Because they are on the menu of most every hunter in their home range, rabbits are masters of concealment. They disappear in scant cover, remaining motionless until they rush away in retreat. When rabbits make their escape, they run in rapid zig-zagging patterns, oftentimes staying near cover like blackberry or greenbrier that slows ground and aerial predators.

The easiest way to hunt cottontails, then, is to simply kick brush piles until you jump a rabbit from its bed and try to make a shot as the animal escapes. This kind of hunting requires minimal effort, and you can jump-shoot rabbit on most public hunting areas with ground cover. If you bust enough brush in an area inhabited by cottontails, you’ll have an opportunity at a shot sooner or later, but you’d better be quick, as you might only have a few seconds to shoot.

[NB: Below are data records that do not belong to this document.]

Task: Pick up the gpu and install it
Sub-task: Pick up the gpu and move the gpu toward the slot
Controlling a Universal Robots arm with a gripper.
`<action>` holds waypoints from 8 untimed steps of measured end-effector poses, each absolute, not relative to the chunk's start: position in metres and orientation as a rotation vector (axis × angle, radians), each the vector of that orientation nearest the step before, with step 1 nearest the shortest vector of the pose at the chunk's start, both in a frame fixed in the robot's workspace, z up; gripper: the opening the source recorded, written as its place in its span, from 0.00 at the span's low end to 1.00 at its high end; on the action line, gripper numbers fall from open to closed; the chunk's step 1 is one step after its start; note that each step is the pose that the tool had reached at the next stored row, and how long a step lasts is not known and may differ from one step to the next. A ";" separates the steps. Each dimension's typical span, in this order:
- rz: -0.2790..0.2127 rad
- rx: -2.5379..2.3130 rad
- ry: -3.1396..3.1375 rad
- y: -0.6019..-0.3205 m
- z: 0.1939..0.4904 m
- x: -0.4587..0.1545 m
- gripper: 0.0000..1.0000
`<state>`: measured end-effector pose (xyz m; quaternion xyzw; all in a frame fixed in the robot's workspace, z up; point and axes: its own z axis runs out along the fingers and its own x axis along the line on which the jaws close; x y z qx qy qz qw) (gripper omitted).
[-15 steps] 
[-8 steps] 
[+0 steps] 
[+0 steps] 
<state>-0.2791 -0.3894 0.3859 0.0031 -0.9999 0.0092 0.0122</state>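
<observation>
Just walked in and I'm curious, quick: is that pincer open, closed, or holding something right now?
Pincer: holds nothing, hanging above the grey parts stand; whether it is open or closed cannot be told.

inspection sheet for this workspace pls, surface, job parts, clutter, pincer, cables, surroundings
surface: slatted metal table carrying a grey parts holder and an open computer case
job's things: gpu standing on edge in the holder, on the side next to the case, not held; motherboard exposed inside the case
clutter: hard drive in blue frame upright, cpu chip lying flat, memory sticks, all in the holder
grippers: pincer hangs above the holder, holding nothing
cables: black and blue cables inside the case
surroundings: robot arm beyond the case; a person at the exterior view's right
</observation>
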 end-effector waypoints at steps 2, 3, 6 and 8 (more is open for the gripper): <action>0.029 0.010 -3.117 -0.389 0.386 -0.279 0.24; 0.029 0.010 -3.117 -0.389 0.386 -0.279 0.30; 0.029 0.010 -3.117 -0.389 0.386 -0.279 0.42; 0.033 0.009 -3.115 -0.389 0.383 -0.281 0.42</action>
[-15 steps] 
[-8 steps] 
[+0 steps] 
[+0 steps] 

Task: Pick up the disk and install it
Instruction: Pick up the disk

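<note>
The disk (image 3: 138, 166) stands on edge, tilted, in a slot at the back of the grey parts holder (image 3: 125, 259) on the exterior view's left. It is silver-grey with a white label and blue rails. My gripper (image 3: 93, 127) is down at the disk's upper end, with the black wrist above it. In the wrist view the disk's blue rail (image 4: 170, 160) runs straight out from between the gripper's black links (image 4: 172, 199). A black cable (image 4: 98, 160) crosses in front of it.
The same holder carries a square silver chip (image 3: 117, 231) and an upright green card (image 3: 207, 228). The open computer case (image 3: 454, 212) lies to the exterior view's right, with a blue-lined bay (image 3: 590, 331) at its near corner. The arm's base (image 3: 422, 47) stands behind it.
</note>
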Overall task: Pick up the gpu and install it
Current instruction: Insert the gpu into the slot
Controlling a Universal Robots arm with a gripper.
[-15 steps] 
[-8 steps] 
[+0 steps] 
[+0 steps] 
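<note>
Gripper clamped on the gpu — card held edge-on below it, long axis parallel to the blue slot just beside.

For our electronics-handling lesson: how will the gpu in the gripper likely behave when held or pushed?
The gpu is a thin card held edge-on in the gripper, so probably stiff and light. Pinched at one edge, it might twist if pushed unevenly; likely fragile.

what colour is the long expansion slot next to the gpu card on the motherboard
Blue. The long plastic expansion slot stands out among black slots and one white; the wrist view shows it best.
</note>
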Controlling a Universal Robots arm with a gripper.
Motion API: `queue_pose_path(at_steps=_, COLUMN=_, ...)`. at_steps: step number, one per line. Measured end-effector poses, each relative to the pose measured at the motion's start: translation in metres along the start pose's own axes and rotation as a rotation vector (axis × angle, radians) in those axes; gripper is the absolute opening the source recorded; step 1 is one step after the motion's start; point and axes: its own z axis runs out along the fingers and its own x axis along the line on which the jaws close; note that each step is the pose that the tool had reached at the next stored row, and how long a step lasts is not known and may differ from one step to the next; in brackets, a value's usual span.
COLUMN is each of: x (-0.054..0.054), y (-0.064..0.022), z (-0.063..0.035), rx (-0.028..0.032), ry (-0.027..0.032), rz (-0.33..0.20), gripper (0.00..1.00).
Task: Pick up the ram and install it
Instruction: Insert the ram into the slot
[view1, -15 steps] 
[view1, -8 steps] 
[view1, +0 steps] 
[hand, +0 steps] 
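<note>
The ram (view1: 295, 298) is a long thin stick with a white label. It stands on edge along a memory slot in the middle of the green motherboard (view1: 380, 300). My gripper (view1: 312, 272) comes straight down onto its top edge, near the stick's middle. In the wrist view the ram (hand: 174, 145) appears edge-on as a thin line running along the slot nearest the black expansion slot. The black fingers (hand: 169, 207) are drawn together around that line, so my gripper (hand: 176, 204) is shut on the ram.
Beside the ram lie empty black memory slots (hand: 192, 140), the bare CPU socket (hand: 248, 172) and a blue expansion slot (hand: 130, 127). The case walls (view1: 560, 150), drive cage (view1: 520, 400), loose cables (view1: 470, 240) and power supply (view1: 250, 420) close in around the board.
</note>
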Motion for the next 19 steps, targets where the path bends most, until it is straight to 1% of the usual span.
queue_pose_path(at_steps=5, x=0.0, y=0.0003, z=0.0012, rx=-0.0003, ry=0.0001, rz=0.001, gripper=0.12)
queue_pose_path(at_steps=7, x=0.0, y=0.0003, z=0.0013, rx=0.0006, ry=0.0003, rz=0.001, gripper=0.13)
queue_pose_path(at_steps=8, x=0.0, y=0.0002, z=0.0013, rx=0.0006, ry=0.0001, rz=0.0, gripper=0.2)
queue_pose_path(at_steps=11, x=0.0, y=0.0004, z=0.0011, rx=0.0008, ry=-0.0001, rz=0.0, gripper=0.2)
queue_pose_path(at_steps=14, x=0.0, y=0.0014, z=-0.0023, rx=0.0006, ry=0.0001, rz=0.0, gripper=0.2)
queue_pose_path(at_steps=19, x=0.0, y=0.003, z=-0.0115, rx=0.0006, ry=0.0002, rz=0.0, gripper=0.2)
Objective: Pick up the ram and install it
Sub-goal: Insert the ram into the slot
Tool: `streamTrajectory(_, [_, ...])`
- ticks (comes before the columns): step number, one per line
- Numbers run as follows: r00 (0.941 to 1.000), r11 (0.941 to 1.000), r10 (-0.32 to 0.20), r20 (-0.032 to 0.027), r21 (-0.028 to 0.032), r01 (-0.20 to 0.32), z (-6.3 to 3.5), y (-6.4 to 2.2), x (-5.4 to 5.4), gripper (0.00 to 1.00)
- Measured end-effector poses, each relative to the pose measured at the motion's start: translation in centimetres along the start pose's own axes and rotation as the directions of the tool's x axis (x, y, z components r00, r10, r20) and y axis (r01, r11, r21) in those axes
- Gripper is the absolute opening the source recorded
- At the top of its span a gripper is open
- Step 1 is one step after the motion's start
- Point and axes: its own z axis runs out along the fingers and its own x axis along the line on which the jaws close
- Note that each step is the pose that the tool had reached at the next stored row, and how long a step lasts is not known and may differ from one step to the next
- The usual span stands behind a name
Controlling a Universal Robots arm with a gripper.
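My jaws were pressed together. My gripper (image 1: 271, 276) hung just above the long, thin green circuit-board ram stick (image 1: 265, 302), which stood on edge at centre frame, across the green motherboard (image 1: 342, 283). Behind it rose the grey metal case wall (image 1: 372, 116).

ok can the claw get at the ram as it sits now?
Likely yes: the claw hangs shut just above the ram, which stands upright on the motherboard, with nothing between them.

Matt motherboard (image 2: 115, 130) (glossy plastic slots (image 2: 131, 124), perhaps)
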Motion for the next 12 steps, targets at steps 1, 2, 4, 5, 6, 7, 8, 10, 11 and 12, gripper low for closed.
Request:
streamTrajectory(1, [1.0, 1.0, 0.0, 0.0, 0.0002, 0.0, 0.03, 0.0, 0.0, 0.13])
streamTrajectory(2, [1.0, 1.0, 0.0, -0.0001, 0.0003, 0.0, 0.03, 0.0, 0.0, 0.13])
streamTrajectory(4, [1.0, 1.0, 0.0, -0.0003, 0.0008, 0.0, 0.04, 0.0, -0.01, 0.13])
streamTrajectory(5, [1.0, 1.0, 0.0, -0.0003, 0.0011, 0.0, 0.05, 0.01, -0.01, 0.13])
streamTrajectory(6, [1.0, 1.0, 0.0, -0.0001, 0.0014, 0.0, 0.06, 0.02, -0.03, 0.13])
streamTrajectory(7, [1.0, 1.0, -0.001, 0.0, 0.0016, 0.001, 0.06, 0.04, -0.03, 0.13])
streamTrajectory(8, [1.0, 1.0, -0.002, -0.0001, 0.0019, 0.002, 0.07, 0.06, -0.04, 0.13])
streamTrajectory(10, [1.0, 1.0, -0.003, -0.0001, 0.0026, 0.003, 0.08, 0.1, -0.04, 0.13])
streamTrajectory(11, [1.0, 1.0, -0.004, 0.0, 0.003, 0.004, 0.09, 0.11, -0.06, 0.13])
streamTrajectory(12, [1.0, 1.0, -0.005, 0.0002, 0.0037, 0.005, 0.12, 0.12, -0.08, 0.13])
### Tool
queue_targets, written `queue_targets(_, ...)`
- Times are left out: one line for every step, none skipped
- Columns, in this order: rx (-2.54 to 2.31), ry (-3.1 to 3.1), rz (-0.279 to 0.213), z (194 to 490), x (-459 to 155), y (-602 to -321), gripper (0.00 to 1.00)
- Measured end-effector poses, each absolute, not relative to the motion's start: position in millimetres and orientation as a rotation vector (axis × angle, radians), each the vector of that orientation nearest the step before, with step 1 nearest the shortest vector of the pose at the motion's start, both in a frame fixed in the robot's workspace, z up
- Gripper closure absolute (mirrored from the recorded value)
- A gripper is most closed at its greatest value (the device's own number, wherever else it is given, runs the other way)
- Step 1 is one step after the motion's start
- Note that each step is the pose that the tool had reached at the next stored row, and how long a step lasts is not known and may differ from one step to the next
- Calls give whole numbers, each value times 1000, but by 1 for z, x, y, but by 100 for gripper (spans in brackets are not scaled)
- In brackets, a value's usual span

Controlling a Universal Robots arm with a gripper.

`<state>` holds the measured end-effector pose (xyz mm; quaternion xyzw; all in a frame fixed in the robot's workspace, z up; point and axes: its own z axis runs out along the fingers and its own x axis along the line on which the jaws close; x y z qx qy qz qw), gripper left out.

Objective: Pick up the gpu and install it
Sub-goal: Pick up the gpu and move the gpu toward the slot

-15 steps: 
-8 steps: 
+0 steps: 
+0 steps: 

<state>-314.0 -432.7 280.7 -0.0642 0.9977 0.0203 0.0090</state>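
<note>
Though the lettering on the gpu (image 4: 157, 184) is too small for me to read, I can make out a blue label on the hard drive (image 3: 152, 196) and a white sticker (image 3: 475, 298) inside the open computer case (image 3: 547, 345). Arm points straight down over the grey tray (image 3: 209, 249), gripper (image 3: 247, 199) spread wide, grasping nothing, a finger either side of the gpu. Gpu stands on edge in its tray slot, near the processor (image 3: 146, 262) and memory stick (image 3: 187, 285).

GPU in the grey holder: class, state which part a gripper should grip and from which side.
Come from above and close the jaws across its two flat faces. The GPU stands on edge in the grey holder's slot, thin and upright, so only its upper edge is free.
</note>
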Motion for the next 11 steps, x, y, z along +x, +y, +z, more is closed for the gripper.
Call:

beagle walking in the snow with a hunter

One of my favorite methods of hunting rabbits is to track them in the snow. During the coldest months of the year rabbits must range more broadly to find food, and the day following a fresh snowstorm you’ll find their tracks near brush lines and weed-choked ditches as they seek out winter food like blackberry stems. When you cut a fresh track you can follow it slowly, always paying attention to what’s well ahead. If the rabbit tracks enter brush piles or grass, pause and slowly look over the cover. Cottontails blend in well, even in winter, but their glossy black eyes are easy to spot, especially on sunny days. Tracking rabbits requires patience and skill, and my favorite firearm for this type of pursuit is a light rimfire rifle with a low-power scope.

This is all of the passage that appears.